Saved entries:
• • •
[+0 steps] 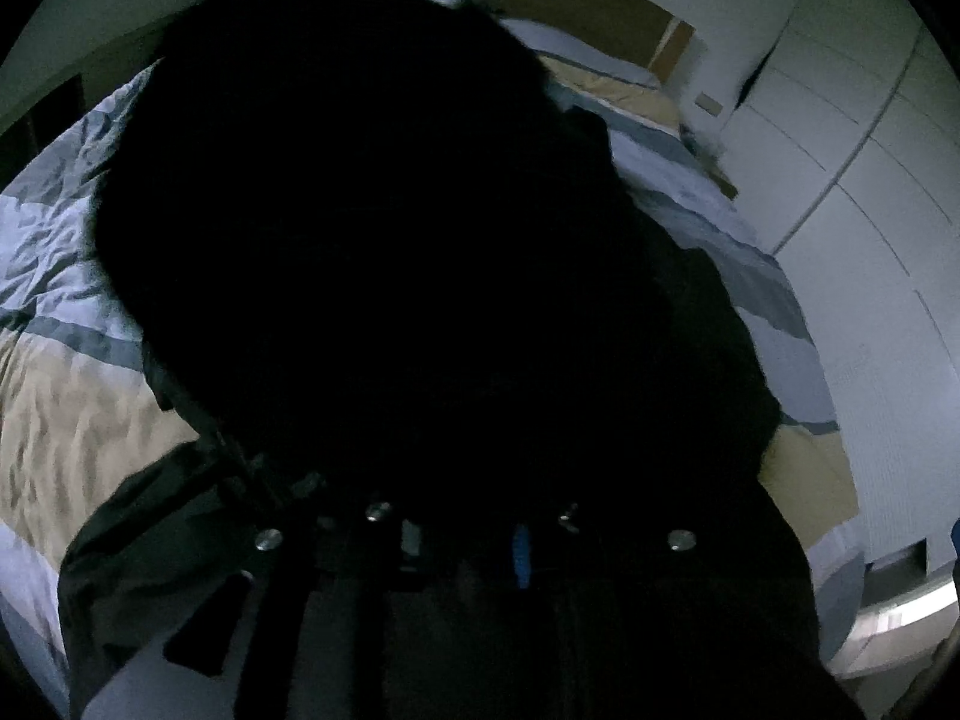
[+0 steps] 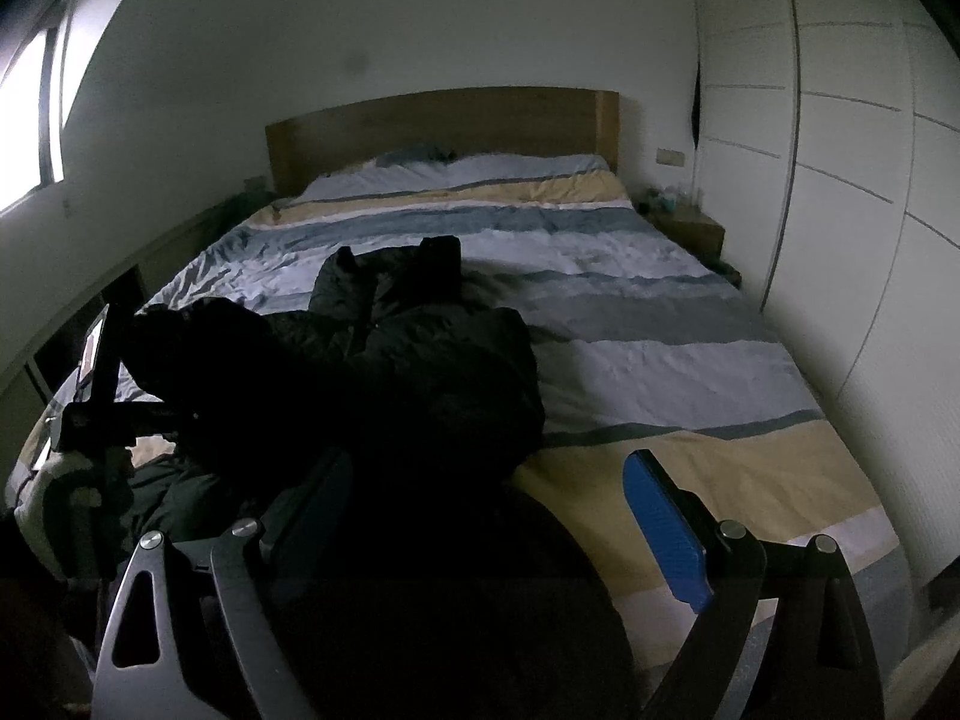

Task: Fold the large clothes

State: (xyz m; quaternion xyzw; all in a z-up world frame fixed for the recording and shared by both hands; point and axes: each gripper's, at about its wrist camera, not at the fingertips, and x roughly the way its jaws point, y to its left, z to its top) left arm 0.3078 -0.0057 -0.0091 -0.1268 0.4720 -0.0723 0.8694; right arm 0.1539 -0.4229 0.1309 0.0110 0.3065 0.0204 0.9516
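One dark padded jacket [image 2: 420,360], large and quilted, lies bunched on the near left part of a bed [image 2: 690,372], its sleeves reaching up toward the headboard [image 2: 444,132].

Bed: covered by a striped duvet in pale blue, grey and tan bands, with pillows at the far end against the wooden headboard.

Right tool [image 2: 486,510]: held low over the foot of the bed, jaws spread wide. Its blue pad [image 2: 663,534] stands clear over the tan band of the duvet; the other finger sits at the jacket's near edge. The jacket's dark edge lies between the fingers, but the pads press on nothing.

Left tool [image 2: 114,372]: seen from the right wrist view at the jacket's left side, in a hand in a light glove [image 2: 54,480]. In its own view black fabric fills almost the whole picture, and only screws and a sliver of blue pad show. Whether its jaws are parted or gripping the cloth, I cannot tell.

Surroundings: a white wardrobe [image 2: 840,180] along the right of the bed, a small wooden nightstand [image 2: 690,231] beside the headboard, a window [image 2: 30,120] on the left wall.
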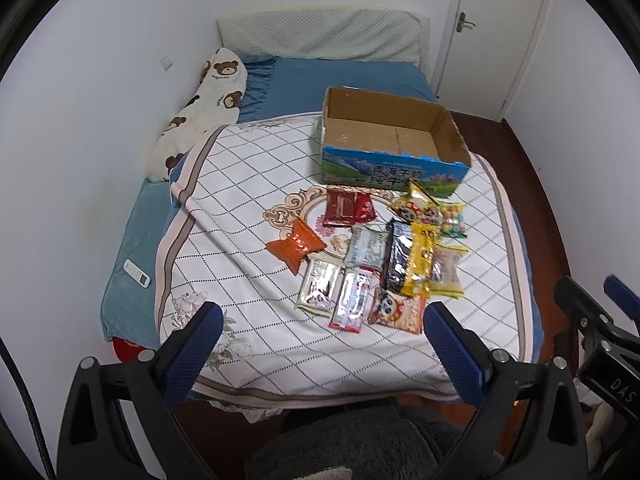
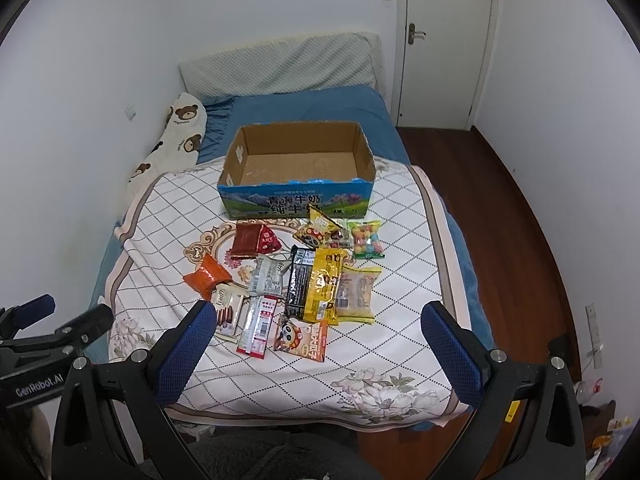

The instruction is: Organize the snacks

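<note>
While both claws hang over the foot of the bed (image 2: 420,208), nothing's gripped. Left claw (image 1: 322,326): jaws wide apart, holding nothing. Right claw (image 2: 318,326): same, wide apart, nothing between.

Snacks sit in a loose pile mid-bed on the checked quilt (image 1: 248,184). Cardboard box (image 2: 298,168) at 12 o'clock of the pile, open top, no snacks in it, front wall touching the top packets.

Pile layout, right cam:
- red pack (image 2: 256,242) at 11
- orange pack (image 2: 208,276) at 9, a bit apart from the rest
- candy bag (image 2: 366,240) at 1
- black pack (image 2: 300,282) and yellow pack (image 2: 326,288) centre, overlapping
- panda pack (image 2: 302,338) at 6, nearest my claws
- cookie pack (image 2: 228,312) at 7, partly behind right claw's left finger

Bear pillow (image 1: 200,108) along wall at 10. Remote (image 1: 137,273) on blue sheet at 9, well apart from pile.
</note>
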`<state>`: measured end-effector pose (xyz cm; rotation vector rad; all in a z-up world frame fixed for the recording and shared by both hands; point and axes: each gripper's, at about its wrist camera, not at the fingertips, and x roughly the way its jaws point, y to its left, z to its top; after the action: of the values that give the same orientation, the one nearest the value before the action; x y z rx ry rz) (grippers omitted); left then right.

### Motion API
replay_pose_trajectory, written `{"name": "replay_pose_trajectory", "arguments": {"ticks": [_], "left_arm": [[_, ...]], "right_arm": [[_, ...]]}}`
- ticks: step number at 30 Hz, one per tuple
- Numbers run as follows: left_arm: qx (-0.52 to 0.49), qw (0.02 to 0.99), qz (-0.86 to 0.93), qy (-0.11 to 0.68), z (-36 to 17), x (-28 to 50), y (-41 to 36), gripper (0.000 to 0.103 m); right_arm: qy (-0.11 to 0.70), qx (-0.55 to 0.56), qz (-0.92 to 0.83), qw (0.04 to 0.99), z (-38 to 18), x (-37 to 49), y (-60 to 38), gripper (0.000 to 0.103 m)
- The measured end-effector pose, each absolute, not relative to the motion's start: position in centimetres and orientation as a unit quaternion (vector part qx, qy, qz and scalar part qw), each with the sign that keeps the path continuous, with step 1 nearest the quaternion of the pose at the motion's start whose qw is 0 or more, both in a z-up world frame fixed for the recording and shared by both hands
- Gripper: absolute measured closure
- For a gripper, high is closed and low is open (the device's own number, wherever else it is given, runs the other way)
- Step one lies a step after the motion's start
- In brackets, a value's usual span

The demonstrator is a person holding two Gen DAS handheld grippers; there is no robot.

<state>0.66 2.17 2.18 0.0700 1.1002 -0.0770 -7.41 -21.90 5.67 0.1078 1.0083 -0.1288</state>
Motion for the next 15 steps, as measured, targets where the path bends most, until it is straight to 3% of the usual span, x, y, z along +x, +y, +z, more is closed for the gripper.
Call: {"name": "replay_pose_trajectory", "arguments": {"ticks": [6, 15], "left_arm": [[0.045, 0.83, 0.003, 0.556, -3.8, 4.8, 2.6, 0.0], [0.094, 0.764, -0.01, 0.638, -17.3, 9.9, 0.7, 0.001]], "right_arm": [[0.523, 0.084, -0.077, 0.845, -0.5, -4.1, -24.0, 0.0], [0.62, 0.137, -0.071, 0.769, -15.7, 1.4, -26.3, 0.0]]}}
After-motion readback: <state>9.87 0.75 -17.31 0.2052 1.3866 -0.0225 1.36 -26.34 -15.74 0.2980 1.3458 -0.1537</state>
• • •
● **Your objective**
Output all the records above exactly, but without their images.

● **Task response**
[+0 steps] 
[+0 steps] 

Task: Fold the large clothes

State: (xyz m; quaternion xyzw; all in a z-up world frame fixed for the recording and shared by both hands; point and axes: each gripper's, at about its wrist camera, not at the fingertips, and x roughly the way its jaws point, y to its left, z to its top) left arm 0.3078 -0.0057 -0.0091 -0.1268 0.4720 -0.0723 0.8694; right arm 0.1539 -0.4229 0.1309 0.0110 0.3065 0.0204 0.9516
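One dark padded jacket [image 2: 420,360], large and quilted, lies bunched on the near left part of a bed [image 2: 690,372], its sleeves reaching up toward the headboard [image 2: 444,132].

Bed: covered by a striped duvet in pale blue, grey and tan bands, with pillows at the far end against the wooden headboard.

Right tool [image 2: 486,510]: held low over the foot of the bed, jaws spread wide. Its blue pad [image 2: 663,534] stands clear over the tan band of the duvet; the other finger sits at the jacket's near edge. The jacket's dark edge lies between the fingers, but the pads press on nothing.

Left tool [image 2: 114,372]: seen from the right wrist view at the jacket's left side, in a hand in a light glove [image 2: 54,480]. In its own view black fabric fills almost the whole picture, and only screws and a sliver of blue pad show. Whether its jaws are parted or gripping the cloth, I cannot tell.

Surroundings: a white wardrobe [image 2: 840,180] along the right of the bed, a small wooden nightstand [image 2: 690,231] beside the headboard, a window [image 2: 30,120] on the left wall.
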
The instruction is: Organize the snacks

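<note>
While both claws hang over the foot of the bed (image 2: 420,208), nothing's gripped. Left claw (image 1: 322,326): jaws wide apart, holding nothing. Right claw (image 2: 318,326): same, wide apart, nothing between.

Snacks sit in a loose pile mid-bed on the checked quilt (image 1: 248,184). Cardboard box (image 2: 298,168) at 12 o'clock of the pile, open top, no snacks in it, front wall touching the top packets.

Pile layout, right cam:
- red pack (image 2: 256,242) at 11
- orange pack (image 2: 208,276) at 9, a bit apart from the rest
- candy bag (image 2: 366,240) at 1
- black pack (image 2: 300,282) and yellow pack (image 2: 326,288) centre, overlapping
- panda pack (image 2: 302,338) at 6, nearest my claws
- cookie pack (image 2: 228,312) at 7, partly behind right claw's left finger

Bear pillow (image 1: 200,108) along wall at 10. Remote (image 1: 137,273) on blue sheet at 9, well apart from pile.
</note>
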`<state>`: measured end-effector pose (xyz cm; rotation vector rad; all in a z-up world frame fixed for the recording and shared by both hands; point and axes: each gripper's, at about its wrist camera, not at the fingertips, and x roughly the way its jaws point, y to its left, z to its top; after the action: of the values that give the same orientation, the one nearest the value before the action; x y z rx ry rz) (grippers omitted); left then right.

### Motion API
replay_pose_trajectory, written `{"name": "replay_pose_trajectory", "arguments": {"ticks": [_], "left_arm": [[_, ...]], "right_arm": [[_, ...]]}}`
- ticks: step number at 30 Hz, one per tuple
- Numbers run as follows: left_arm: qx (-0.52 to 0.49), qw (0.02 to 0.99), qz (-0.86 to 0.93), qy (-0.11 to 0.68), z (-36 to 17), x (-28 to 50), y (-41 to 36), gripper (0.000 to 0.103 m); right_arm: qy (-0.11 to 0.70), qx (-0.55 to 0.56), qz (-0.92 to 0.83), qw (0.04 to 0.99), z (-38 to 18), x (-37 to 49), y (-60 to 38), gripper (0.000 to 0.103 m)
- The measured end-effector pose, each absolute, not relative to the motion's start: position in centimetres and orientation as a unit quaternion (vector part qx, qy, qz and scalar part qw), each with the sign that keeps the path continuous, with step 1 nearest the quaternion of the pose at the motion's start whose qw is 0 or more, both in a z-up world frame fixed for the recording and shared by both hands
- Gripper: absolute measured closure
- For a gripper, high is closed and low is open (the device's own number, wherever else it is given, runs the other way)
- Step one lies a step after the motion's start
- In brackets, a value's usual span

The demonstrator is a person holding two Gen DAS handheld grippers; there is no robot.

<state>0.66 2.17 2.18 0.0700 1.1002 -0.0770 -7.41 -21.90 5.67 0.1078 1.0083 -0.1288</state>
Motion for the next 15 steps, as measured, targets where the path bends most, until it is straight to 3% of the usual span, x, y, z along +x, +y, +z, more is closed for the gripper.
Call: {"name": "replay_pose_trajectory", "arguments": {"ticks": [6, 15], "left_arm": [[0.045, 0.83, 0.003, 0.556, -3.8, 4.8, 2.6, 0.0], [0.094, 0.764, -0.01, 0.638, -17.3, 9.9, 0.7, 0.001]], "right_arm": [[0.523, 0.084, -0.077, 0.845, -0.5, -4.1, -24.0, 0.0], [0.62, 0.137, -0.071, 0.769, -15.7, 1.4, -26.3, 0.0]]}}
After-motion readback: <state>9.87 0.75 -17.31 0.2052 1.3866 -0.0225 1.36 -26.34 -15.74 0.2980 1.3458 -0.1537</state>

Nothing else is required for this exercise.